А эта жизнь действительно могла быть очень долгой. Так получилось, что в цистерне с питательной жидкостью, которая стояла рядом с цистерной Тропайла, лежал Компонент с восемью ногами и хитиновыми ободками вокруг глаза. Он пролежал в такой цистерне более 125 000 земных лет.

Затем Компонент включили в работу. Он открыл глаза и увидел, сенсорные нервы его конечностей осязали, мускулы его рук и пальцы ног работали.

Где же находился Глен Тропайл?

Он был там, невредимый; но Тропайл-зомби, лишенный воли и памяти. Он был машиной, но одновременно и частью еще более огромной машины. Он в такой же степени имел пол, как и фотоэлектрический элемент, его политические взгляды напоминали политические взгляды транзистора, его амбиции были амбициями ртутного переключателя. Он ничего не знал о сексе, страхе или надежде. Он знал только две вещи. Ввод и Вывод.

Вводом ему служил экран с маленькими огоньками на доске перед его открытым лицом. А также изменения проходящего через воду шума от громкоговорителя, некоторые запахи, давление, жара или боль.

Выводом ему служили танцующие манипуляции кнопок и клавишей, подсказываемые изменениями на Вводе и ничем больше. Между Вводом и Выводом лежал он, Глен Тропайл, живой Черный Ящик, который мог выполнять огромное количество переключений, равное числу Рашевского, и ничего больше.

Его запрограммировали на выполнение особой задачи — прогонять химическое вещество, которое называется 3,7,12-тригидроксихоланная кислота и которая присутствует в катаболическом продукте Пирамид, через более чем пятьсот отдельных операций до тех пор, пока она не станет химическим веществом, которое называется протопорфин IX, которое может участвовать в обмене веществ Пирамид.

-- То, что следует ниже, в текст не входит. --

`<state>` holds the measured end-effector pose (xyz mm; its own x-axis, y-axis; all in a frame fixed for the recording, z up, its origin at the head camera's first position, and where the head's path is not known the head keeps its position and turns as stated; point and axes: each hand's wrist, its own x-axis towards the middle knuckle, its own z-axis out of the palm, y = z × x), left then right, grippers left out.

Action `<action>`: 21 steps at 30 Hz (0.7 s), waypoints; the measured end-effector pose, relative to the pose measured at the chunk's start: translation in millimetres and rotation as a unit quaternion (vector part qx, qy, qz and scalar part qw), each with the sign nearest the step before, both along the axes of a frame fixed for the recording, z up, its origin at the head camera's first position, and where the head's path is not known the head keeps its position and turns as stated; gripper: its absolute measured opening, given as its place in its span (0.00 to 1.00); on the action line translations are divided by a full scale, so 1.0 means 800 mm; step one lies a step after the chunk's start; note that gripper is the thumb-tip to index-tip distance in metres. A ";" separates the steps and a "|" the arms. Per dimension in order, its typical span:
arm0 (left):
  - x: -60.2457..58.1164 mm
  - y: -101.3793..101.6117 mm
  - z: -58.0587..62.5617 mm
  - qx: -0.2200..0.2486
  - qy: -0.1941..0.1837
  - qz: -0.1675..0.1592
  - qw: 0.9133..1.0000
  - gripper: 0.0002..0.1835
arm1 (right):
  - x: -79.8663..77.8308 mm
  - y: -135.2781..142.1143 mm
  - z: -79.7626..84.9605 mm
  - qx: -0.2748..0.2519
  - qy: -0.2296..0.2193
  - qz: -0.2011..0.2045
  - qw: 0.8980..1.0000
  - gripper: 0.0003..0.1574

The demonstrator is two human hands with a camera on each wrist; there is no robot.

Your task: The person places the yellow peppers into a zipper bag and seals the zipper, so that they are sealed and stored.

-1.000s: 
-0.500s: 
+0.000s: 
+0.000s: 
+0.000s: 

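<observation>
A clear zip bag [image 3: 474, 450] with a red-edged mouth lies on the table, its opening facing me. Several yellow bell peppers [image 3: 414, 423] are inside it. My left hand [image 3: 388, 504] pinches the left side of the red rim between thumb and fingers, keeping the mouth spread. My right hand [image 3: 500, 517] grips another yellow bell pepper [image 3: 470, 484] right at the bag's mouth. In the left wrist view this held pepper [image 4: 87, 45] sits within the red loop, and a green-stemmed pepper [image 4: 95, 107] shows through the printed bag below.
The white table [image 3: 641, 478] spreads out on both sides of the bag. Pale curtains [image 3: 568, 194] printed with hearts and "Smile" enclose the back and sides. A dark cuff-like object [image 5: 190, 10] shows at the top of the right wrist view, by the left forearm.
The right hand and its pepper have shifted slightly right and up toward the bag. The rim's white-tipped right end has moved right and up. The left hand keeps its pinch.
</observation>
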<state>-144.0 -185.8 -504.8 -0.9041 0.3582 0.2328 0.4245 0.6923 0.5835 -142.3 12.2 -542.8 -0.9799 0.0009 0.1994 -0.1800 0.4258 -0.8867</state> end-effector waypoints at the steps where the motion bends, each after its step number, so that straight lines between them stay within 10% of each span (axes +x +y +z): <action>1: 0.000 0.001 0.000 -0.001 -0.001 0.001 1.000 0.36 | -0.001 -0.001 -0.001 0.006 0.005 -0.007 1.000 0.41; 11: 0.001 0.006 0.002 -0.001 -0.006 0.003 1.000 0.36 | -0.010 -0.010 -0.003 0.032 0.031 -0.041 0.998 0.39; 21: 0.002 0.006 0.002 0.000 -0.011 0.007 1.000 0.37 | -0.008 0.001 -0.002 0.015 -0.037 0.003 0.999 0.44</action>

Он был не единственным Компонентом, выполняющим эту задачу; их было несколько, и у каждого своя программа. Кислота накапливалась в больших цистернах в миле от него. Он знал ее концентрацию, температуру и давление; знал о всех примесях, которые могут повлиять на последующие реакции. Легкими постукиваниями пальцев он подавал сигналы в двоичном коде для того, чтобы ворота шлюза на какое-то время открылись, а затем закрылись; чтобы поступило определенное количество растворителя при определенной температуре, чтобы кислота перемешивалась ровно столько времени, сколько нужно, и с определенной скоростью. А если поступал сигнал тревоги о нарушениях в одной из пятисот семнадцати основных и второстепенных операций, он — или уже «оно» — был настроен на альтернативы:

— забраковать и выбросить всю порцию, учитывая состояние жидкости на линии;

— изолировать и отвести всю порцию через резервную магистраль;

— принять немедленные меры для устранения неполадок.

Сложный дисплей и сложные модуляции сигналов на входе можно было принимать мгновенно, оценивать, и они помогали выработать нужное решение без всяких помех со стороны интеллекта, его человеческие качества тоже не были помехой.

Да и был ли он-оно все еще живым?

Вопрос был лишен смысла: он работал. Он, фактически, был отличной машиной. И Пирамиды неплохо о нем заботились. Помимо рефлекторных ответов, которые были его программой, его посещал лишь один вопрос: звук, издаваемый одной ладошкой, — ноль, отсутствие сознания, Самадхи, ступор?

Какое-то время он функционировал — до того момента, когда требующийся запас протопорфина IX превышался на достаточный коэффициент безопасности, что делало дальнейшее производство ненужным — на несколько минут или месяцев. В эти периоды он был счастлив (Он был запрограммирован так, чтобы ощущать себя счастливым, когда в процессе не возникало неисправимых неполадок.) В конце этого периода он отключался, посылал сигнал, что задача выполнена, и его клали в сторону в состоянии, аналогичном состоянию глубокого замораживания, для того, чтобы перепрограммировать его, когда понадобится другой Компонент.